O meu primeiro retiro

Jean Pierre de Oliveira - retiro de yoga
Foto por Mário Fragoso

Por Céu Coutinho
Senhoras da Nossa Idade
Facebook/Senhorasdanossaidade

Do que gostei mais no primeiro (e único) retiro em que participei foi de fazer yoga antes das sete da manhã. Não sou versada em conversa zen mas há, de facto, uma quietude especial a essa hora, uma comunhão entre nós e o céu, as árvores, o silêncio, a brisa. Há quem eleja o anoitecer como a altura mágica do dia. Para mim é o amanhecer. Não costumo fazer yoga a essa hora mas costumo correr e de cada vez sinto essa ligação forte com o início do dia. A sensação de começar de novo, de mente limpa e desperta para as possibilidades e sortilégios de mais um dia em que podemos inspirar profundamente, olhar o céu, sentir o sol e o vento na pele. Não sou versada em discurso zen mas sou grande apreciadora das sensações.

O meu primeiro retiro foi há cerca de cinco anos, época em que não estávamos assim tão dependentes de tecnologias como estamos hoje. No meu caso, decididamente não sofro dessa dependência. Não tenho internet no telemóvel e facilmente desligo assim que fecho o PC até ao dia seguinte. Desligar para mim é facílimo, basta mesmo um jardim e a brisa morna. Agora fazem-se retiros específicos de detox tecnológico. Escolher o tipo de retiro mais adaptado aos vossos gostos, interesses e necessidades faz todo o sentido.

Caso queiram experimentar e possam optar por reservar esse tempo para vós (há retiros de dois e três dias mas também de apenas um dia) é uma experiência que recomendo vivamente. Sei que há também a possibilidade, nalguns casos, de levar crianças que ficam entregues a outras atividades. No meu caso, fui sozinha. Não voltei a repetir a experiência por falta de oportunidade e dificuldade em conciliar com as solicitações familiares mas digamos que o efeito perdura.

Um retiro é assim uma espécie de colónia de férias mas sem barulho e onde não somos obrigados a participar em jogos ou convívios forçados. Se não for um retiro em que se observa a regra do silêncio, pode-se conversar, claro. Mas também podemos estar quietos e calados, metidos connosco que em princípio ninguém nos vai apontar o dedo.

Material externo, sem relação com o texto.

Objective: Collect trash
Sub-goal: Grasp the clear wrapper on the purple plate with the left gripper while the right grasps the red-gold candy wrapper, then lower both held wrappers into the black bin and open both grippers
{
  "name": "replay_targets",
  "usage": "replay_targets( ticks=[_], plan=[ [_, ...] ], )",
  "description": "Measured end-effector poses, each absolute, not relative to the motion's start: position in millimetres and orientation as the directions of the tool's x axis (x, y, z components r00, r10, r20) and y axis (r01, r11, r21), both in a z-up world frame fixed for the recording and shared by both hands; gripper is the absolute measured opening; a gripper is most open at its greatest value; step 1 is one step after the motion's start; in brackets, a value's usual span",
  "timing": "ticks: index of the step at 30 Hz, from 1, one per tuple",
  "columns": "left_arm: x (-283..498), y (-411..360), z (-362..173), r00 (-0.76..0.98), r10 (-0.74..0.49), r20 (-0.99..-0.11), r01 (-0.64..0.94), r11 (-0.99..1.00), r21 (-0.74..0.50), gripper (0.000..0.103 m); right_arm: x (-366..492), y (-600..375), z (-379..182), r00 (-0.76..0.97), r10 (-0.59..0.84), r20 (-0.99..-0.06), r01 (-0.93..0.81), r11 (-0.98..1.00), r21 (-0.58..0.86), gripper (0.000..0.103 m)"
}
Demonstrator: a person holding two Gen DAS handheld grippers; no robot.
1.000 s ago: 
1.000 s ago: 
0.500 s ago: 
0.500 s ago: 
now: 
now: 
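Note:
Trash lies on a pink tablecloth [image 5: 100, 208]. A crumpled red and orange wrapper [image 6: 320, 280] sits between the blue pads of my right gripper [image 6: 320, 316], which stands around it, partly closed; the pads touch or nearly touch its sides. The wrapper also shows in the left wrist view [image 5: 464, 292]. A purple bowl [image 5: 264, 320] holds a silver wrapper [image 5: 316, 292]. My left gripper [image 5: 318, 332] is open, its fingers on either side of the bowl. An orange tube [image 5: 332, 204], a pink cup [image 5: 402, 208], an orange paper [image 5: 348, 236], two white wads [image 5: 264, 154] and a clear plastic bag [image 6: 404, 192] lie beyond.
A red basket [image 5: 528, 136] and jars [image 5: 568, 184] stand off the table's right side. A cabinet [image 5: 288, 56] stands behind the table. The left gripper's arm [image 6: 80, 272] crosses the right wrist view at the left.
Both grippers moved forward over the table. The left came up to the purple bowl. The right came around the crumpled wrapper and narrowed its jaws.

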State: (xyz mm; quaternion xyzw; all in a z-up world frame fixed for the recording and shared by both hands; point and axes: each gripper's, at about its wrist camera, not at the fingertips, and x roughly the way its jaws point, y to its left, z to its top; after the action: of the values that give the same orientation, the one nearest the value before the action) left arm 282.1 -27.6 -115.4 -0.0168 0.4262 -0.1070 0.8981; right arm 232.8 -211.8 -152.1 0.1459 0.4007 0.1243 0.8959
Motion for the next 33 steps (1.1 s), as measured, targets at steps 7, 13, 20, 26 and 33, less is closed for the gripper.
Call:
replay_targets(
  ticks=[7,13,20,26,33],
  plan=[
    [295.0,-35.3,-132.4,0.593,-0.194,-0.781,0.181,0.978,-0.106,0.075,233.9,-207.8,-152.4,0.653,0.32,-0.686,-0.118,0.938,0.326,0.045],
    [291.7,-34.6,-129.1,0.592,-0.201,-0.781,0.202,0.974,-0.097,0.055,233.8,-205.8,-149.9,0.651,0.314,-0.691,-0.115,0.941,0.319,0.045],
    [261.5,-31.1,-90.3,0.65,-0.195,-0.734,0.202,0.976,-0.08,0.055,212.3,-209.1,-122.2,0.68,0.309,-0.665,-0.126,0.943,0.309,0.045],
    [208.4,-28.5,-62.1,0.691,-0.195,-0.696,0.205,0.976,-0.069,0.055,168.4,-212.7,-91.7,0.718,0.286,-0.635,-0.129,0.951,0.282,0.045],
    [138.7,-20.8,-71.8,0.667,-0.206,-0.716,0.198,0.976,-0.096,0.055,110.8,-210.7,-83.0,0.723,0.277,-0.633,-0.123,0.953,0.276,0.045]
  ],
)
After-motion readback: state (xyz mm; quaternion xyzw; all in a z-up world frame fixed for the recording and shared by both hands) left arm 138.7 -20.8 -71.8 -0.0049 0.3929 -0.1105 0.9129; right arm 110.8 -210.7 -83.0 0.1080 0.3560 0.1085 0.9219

As refeições são normalmente os momentos mais propícios ao convívio. São feitas em comunidade e a ementa segue geralmente preceitos vegetarianos e/ ou macrobióticos. Quem não esteja habituado poderá ressentir-se da brusca mudança de regime alimentar pelo que penso ser aconselhável dar início, uns tempos antes, a uma alimentação mais leve e saudável. O consumo de álcool em princípio está vedado. Se não puderem prescindir do café julgo que aí o regime não é tão rígido.

O desafio do retiro passa também por estas pequenas alterações de hábitos. Largar o telemóvel, não olhar para um ecrã cinco em cinco minutos, evitar o açúcar, as gorduras, o álcool, o tabaco. Tudo junto e de repente pode causar alguma instabilidade física e emocional, é verdade. Cada um terá de avaliar aquilo de que é capaz de prescindir. O retiro não é tanto o que fazemos, é mais o que não fazemos. Abandonar por uns dias comportamentos que nos intoxicam e substituí-los por outros que nos abrem novas possibilidades de consciência, conhecimento interior, conexão com a natureza.

Não tenho jeito para conversa zen, já disse. Mas sem tretas: um retiro de yoga é uma experiência realmente transformadora, da qual cada um poderá retirar diferentes benefícios, capazes de perdurar e de se refletirem em vários aspetos da vida.